Write out the stretch of lines below that begins at the line with "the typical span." and ends at the line with "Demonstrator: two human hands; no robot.", including both, exactly as given and nothing more.

=== Begin Enclosure ===

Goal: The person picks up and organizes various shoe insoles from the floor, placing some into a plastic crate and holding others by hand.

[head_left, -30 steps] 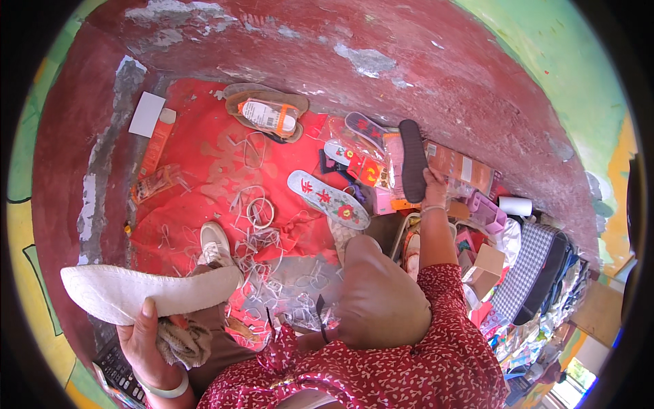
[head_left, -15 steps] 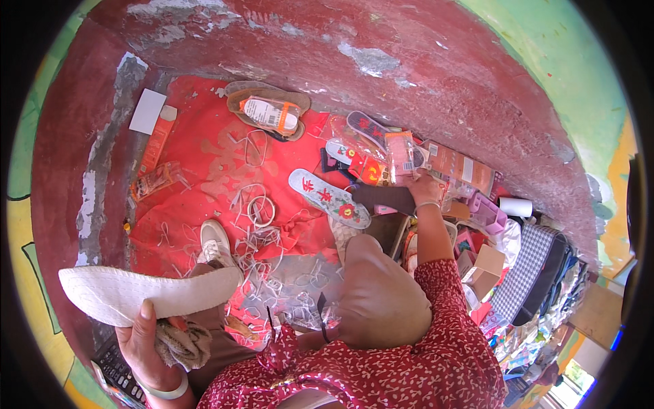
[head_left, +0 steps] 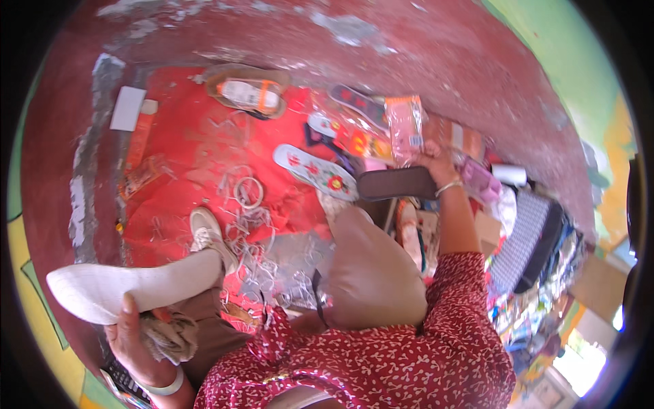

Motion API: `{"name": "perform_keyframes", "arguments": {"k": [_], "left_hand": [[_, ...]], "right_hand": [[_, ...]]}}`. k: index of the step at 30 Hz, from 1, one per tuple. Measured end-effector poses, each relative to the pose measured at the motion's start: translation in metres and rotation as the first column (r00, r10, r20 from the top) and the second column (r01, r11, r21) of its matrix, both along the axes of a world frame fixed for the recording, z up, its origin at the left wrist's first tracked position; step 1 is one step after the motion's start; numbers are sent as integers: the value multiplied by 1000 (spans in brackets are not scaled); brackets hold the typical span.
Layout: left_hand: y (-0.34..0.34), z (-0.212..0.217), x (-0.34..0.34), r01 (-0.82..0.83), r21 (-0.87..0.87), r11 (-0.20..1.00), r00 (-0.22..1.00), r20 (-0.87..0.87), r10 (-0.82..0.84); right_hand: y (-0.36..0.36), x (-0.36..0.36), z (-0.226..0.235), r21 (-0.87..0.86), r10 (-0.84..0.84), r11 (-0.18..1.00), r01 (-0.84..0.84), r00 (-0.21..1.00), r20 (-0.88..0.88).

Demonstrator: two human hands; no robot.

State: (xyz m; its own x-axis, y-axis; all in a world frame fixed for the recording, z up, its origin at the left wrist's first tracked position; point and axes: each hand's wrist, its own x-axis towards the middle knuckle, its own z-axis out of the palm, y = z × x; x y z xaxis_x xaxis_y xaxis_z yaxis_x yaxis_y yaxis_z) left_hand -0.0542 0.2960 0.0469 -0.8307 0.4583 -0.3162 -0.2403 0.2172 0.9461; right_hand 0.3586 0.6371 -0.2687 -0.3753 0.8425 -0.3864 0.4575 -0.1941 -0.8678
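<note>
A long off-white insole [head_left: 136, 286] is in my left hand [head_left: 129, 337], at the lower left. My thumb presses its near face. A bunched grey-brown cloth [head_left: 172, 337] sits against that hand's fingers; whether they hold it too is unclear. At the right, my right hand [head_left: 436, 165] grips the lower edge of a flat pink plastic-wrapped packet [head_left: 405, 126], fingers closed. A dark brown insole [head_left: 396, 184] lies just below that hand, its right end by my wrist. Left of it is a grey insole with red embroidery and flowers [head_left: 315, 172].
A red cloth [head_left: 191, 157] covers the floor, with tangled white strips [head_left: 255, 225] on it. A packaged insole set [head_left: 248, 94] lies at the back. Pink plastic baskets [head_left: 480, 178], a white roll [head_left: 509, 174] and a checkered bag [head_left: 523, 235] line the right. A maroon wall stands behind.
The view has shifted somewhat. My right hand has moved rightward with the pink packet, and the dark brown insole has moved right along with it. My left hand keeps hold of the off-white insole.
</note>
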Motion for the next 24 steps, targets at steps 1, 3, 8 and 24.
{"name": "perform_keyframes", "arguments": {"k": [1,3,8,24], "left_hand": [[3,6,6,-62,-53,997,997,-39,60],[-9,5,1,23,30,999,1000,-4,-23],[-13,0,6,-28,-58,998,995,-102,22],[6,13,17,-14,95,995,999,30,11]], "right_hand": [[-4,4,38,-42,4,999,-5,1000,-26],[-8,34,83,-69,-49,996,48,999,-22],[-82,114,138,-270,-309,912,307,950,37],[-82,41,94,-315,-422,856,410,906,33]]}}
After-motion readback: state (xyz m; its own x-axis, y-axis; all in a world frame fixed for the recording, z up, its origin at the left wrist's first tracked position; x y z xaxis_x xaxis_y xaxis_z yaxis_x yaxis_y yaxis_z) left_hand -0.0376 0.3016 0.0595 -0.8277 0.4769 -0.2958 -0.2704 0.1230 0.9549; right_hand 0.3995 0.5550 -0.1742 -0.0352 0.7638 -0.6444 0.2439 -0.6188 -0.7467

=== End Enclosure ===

> Exercise output:
Motion API: `{"name": "perform_keyframes", "arguments": {"k": [_], "left_hand": [[_, ...]], "right_hand": [[_, ...]]}}`. k: index of the step at 30 Hz, from 1, one per tuple. Measured end-effector poses, each relative to the pose measured at the motion's start: translation in metres and rotation as the first column (r00, r10, r20 from the top) and the second column (r01, r11, r21) of its matrix, both along the axes of a world frame fixed for the recording, z up, its origin at the left wrist's first tracked position; step 1 is one step after the motion's start; numbers are sent as integers: the value multiplied by 1000 (spans in brackets are not scaled); brackets hold the typical span.
Layout: left_hand: y (-0.34..0.34), z (-0.212..0.217), x (-0.34..0.34), r01 (-0.82..0.83), r21 (-0.87..0.87), r11 (-0.20..1.00), r00 (-0.22..1.00), r20 (-0.87..0.87), r10 (-0.82..0.84); right_hand: y (-0.36..0.36), x (-0.36..0.36), z (-0.226..0.235), r21 (-0.87..0.86), r10 (-0.84..0.84), r11 (-0.18..1.00), r01 (-0.84..0.84), r00 (-0.21..1.00), r20 (-0.88..0.88).

Demonstrator: two human hands; no robot.

The exercise requires no additional content.